-- ABOUT THIS TASK --
The lines to repeat are those below from the one containing "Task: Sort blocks" down to the one containing "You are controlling", both included; reproduce them exactly and nothing else.

-- AVAILABLE DATA --
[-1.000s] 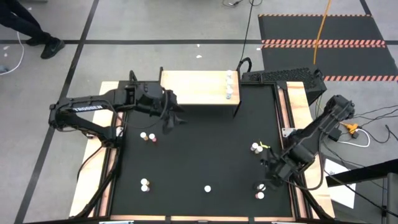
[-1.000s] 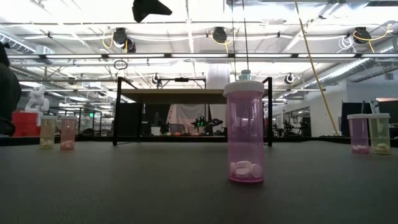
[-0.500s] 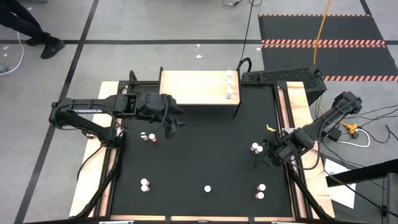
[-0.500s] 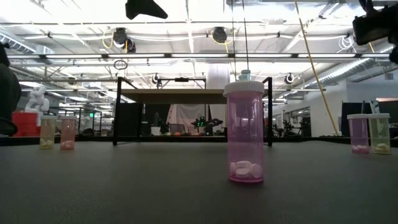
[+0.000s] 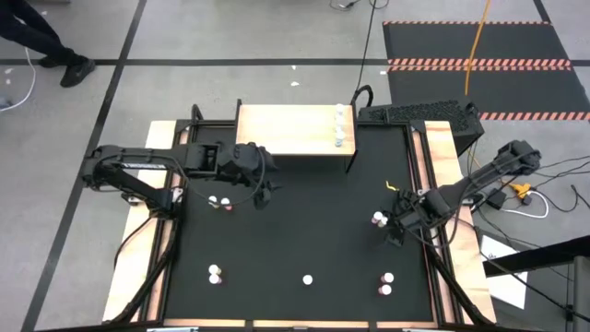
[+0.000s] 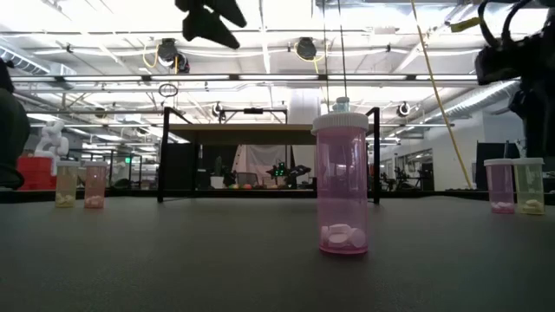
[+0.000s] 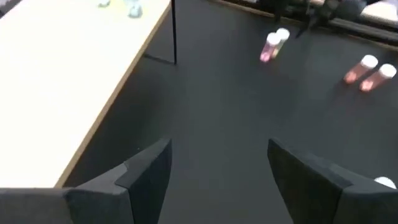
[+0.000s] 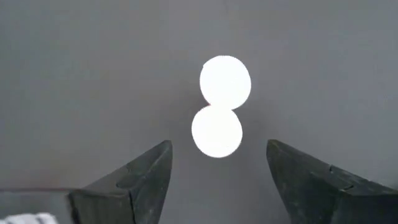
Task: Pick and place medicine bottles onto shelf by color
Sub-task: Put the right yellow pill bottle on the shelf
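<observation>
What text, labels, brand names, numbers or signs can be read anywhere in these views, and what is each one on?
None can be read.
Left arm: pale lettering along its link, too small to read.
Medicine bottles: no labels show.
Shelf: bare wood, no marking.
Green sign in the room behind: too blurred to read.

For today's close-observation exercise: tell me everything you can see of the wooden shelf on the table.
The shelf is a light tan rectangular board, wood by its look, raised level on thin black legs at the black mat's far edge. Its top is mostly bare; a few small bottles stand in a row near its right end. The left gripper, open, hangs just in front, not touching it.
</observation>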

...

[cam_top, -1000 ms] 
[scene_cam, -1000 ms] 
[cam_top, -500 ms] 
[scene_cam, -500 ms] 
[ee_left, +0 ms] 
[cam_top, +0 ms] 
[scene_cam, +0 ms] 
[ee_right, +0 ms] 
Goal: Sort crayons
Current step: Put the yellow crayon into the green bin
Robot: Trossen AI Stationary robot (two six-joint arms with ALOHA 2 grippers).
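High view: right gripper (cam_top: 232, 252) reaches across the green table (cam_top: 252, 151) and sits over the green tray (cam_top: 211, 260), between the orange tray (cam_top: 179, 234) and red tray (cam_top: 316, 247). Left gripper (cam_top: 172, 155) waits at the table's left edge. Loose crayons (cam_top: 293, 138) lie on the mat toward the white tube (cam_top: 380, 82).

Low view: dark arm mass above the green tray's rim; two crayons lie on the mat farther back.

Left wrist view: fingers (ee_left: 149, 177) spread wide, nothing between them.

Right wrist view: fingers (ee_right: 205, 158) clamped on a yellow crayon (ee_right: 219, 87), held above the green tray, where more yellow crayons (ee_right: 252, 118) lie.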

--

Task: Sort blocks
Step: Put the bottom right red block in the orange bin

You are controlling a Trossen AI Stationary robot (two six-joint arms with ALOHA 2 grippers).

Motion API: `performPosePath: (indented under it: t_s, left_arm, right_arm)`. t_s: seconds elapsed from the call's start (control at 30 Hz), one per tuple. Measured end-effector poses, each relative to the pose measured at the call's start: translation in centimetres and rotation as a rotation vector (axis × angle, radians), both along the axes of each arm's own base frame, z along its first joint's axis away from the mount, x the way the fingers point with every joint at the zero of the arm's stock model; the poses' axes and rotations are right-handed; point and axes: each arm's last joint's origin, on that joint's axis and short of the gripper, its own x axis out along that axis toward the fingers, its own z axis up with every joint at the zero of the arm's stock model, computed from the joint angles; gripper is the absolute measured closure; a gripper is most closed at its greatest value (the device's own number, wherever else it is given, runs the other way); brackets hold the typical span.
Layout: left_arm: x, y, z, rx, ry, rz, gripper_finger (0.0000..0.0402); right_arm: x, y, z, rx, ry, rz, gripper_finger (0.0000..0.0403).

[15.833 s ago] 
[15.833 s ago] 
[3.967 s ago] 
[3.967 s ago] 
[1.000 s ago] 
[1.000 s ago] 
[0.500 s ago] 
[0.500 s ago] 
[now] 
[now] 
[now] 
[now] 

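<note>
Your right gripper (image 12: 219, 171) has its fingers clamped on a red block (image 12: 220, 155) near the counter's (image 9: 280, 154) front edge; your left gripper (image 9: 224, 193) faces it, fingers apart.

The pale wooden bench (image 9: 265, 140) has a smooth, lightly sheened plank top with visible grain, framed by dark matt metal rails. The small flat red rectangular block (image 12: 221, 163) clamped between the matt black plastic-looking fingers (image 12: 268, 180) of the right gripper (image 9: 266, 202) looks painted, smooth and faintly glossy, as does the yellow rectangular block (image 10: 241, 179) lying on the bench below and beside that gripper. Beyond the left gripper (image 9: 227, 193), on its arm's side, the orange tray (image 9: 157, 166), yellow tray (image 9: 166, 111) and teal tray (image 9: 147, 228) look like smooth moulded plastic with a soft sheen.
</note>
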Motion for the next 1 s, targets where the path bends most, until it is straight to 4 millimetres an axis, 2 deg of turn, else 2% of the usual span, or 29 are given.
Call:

-- WRITTEN REPLY --
Task: Sort blocks
Step: Put the bottom right red block in the orange bin

You are controlling a Trossen AI Stationary robot (two six-joint arms with ALOHA 2 grippers).

What the exercise required is now complete.